* Task prompt
A verbatim restatement of the data, free of pictures, is what you should output.

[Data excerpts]

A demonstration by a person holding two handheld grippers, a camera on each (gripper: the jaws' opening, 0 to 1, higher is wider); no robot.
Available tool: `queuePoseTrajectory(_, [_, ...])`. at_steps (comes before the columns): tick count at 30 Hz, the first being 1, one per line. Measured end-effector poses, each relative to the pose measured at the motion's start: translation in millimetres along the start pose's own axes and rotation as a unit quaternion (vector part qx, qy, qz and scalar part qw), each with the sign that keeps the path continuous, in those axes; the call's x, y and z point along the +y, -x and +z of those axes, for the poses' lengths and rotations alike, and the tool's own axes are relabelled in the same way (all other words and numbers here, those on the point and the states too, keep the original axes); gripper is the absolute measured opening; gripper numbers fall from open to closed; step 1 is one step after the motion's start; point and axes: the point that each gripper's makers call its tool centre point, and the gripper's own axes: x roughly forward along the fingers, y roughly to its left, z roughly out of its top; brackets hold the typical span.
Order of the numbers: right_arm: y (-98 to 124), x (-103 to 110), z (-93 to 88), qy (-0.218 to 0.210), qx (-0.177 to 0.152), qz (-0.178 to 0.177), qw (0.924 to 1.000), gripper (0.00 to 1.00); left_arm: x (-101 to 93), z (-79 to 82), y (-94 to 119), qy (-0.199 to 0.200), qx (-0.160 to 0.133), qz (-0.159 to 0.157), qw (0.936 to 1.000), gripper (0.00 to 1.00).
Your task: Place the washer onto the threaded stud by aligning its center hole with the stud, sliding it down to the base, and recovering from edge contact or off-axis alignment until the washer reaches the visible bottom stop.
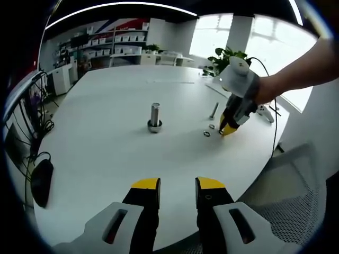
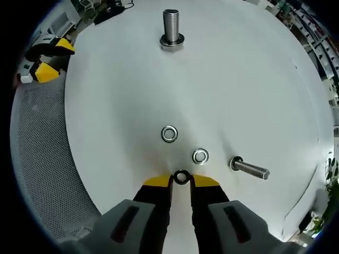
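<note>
The threaded stud (image 1: pixel 154 117) (image 2: pixel 171 24) stands upright on the white table (image 1: pixel 106 148) (image 2: pixel 249 90), with a ring at its base. My right gripper (image 1: pixel 222 128) (image 2: pixel 181 180), held by a hand, points down at the table to the right of the stud. Its yellow tips are closed on a dark washer (image 2: pixel 181 177) at table level. Two more washers (image 2: pixel 169 133) (image 2: pixel 200 156) (image 1: pixel 206 133) lie just ahead of it. My left gripper (image 1: pixel 177 186) (image 2: pixel 47 61) hovers open near the table's edge, holding nothing.
A loose bolt (image 1: pixel 214 110) (image 2: pixel 250 169) lies beside the washers. A grey mesh chair (image 1: pixel 296 196) (image 2: pixel 42 159) sits at the table's edge. A black object (image 1: pixel 41 182) with a cable rests at the table's left end. Shelves and plants stand beyond.
</note>
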Motion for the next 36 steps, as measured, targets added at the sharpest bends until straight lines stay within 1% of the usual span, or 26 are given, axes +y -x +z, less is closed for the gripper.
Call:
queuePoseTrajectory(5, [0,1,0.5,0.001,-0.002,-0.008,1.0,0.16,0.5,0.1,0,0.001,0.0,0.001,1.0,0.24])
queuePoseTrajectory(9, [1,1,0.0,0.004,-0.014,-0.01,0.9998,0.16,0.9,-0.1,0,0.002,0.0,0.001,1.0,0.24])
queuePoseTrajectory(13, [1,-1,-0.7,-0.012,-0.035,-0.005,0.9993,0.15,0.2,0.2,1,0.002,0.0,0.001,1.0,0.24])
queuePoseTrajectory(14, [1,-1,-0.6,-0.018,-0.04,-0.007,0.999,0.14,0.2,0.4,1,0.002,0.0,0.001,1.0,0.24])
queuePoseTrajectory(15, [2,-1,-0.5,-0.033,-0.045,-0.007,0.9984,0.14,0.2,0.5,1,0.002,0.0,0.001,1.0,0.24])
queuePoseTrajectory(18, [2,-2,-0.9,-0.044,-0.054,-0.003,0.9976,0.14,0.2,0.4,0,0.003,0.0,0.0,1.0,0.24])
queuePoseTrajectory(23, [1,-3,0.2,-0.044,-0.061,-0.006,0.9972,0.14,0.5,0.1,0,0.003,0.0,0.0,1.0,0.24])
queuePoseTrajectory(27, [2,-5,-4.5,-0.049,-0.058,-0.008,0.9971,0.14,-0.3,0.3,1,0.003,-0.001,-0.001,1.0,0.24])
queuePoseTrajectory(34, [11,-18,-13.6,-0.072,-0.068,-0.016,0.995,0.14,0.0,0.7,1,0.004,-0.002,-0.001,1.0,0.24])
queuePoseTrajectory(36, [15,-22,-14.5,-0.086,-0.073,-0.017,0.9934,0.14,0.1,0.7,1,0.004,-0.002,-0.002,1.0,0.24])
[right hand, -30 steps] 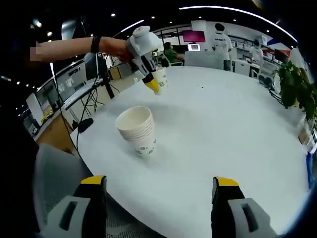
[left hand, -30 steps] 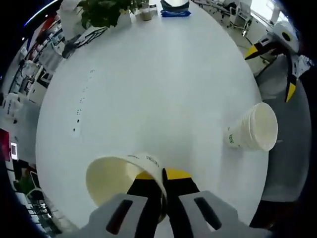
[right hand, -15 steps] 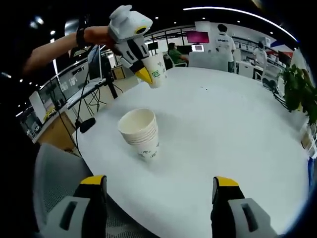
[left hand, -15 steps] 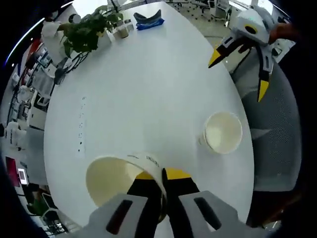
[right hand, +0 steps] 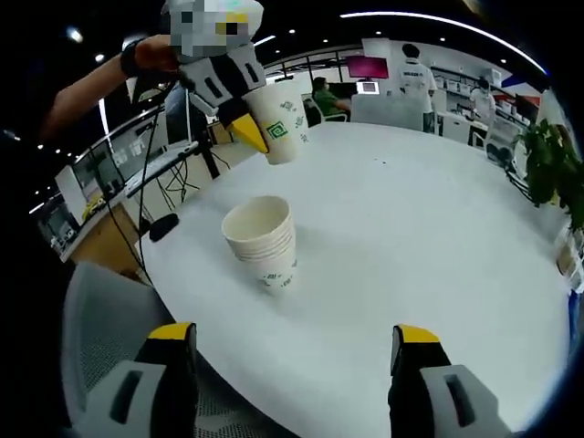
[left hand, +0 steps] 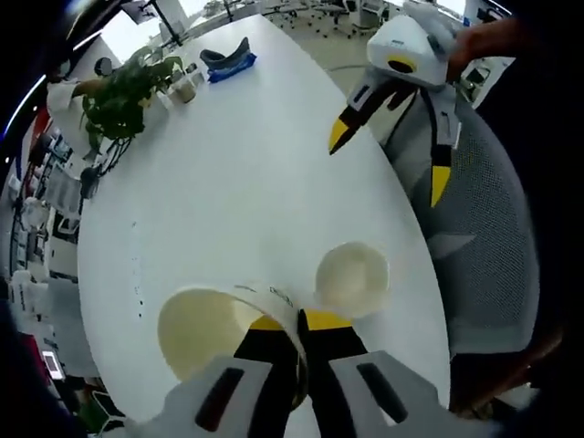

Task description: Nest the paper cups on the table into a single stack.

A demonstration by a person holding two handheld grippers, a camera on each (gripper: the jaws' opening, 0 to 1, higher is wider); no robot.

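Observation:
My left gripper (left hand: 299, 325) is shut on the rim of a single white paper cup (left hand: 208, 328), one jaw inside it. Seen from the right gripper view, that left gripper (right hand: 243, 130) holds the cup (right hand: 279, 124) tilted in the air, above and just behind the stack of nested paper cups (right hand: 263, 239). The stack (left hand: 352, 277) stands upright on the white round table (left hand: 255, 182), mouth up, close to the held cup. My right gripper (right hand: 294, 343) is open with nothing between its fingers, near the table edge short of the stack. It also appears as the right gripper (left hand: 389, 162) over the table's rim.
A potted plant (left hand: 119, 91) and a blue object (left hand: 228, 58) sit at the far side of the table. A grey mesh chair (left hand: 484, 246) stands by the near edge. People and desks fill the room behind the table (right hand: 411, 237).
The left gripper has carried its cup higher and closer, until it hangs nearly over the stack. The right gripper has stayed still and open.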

* Task solution
A demonstration by a person holding two handheld grippers, a camera on each (gripper: the jaws' opening, 0 to 1, higher is wider); no robot.
Available tool: `queuePoseTrajectory(_, [_, ...])`. at_steps (comes before the columns): tick count at 30 Hz, the first being 1, one per line. Measured end-effector poses, each relative to the pose measured at the motion's start: translation in millimetres along the start pose's own axes and rotation as a unit quaternion (vector part qx, qy, qz and scalar part qw), each with the sign that keeps the path continuous, in those axes; the call's x, y and z point along the +y, -x and +z of those axes, for the poses' lengths and rotations alike, and the tool's own axes are relabelled in the same way (all other words and numbers here, those on the point and the states too, keep the original axes); gripper is the absolute measured opening; gripper numbers fall from open to closed; step 1 is one step after the motion's start; point and axes: the point that each gripper's makers call its tool centre point, and the gripper's own axes: x roughly forward along the fingers, y roughly to its left, z roughly out of its top; brackets hold the typical span.
Order of the numbers: right_arm: y (-98 to 124), x (-103 to 110), z (-93 to 88), qy (-0.218 to 0.210), qx (-0.177 to 0.152), qz (-0.178 to 0.177), qw (0.924 to 1.000), gripper (0.00 to 1.00); left_arm: x (-101 to 93), z (-79 to 82), y (-94 to 119), qy (-0.199 to 0.200), qx (-0.160 to 0.133), qz (-0.159 to 0.157), qw (0.936 to 1.000), gripper (0.00 to 1.00).
Your task: Place the washer onto the threaded stud by aligning its center hole with the stud, sliding it down to the base, and recovering from edge contact or off-axis alignment until the washer reaches the visible bottom stop.
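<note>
The threaded stud (image 1: pixel 154 117) (image 2: pixel 171 24) stands upright on the white table (image 1: pixel 106 148) (image 2: pixel 249 90), with a ring at its base. My right gripper (image 1: pixel 222 128) (image 2: pixel 181 180), held by a hand, points down at the table to the right of the stud. Its yellow tips are closed on a dark washer (image 2: pixel 181 177) at table level. Two more washers (image 2: pixel 169 133) (image 2: pixel 200 156) (image 1: pixel 206 133) lie just ahead of it. My left gripper (image 1: pixel 177 186) (image 2: pixel 47 61) hovers open near the table's edge, holding nothing.
A loose bolt (image 1: pixel 214 110) (image 2: pixel 250 169) lies beside the washers. A grey mesh chair (image 1: pixel 296 196) (image 2: pixel 42 159) sits at the table's edge. A black object (image 1: pixel 41 182) with a cable rests at the table's left end. Shelves and plants stand beyond.
</note>
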Motion for the next 36 steps, as measured, targets added at the sharpest bends until straight lines stay within 1% of the usual span, or 26 are given, axes +y -x +z, less is closed for the gripper.
Call:
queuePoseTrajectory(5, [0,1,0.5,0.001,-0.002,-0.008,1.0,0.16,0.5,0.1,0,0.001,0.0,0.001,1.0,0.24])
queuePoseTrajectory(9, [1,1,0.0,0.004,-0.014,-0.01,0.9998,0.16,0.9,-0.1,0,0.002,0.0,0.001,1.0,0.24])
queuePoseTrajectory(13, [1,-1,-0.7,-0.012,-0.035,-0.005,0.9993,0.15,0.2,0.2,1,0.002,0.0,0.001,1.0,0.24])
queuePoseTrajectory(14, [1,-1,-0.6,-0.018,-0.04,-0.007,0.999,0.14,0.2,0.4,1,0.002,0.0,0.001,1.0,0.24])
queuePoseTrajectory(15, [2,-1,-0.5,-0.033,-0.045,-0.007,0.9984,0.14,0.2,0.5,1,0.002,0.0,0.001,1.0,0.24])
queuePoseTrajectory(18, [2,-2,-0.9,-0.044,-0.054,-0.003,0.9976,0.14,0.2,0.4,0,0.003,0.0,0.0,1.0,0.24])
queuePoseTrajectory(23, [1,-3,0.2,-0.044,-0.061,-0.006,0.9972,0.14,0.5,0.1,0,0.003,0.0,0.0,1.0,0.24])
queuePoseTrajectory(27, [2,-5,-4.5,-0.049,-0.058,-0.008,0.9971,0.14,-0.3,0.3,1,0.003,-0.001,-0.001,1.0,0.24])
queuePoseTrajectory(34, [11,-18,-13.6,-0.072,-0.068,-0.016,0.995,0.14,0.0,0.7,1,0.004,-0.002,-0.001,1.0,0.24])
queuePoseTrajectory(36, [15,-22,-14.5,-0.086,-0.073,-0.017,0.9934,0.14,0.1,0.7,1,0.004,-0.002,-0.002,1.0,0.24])
[right hand, -30 steps] 
[left hand, -30 steps] 
[right hand, -15 steps] 
[left hand, -15 steps] 
[right hand, +0 steps] 
[left hand, +0 steps] 

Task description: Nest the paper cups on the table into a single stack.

A demonstration by a person holding two handheld grippers, a camera on each (gripper: the jaws' opening, 0 to 1, higher is wider); no robot.

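Observation:
My left gripper (left hand: 299, 325) is shut on the rim of a single white paper cup (left hand: 208, 328), one jaw inside it. Seen from the right gripper view, that left gripper (right hand: 243, 130) holds the cup (right hand: 279, 124) tilted in the air, above and just behind the stack of nested paper cups (right hand: 263, 239). The stack (left hand: 352, 277) stands upright on the white round table (left hand: 255, 182), mouth up, close to the held cup. My right gripper (right hand: 294, 343) is open with nothing between its fingers, near the table edge short of the stack. It also appears as the right gripper (left hand: 389, 162) over the table's rim.
A potted plant (left hand: 119, 91) and a blue object (left hand: 228, 58) sit at the far side of the table. A grey mesh chair (left hand: 484, 246) stands by the near edge. People and desks fill the room behind the table (right hand: 411, 237).
The left gripper has carried its cup higher and closer, until it hangs nearly over the stack. The right gripper has stayed still and open.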

Work on this exercise is finished.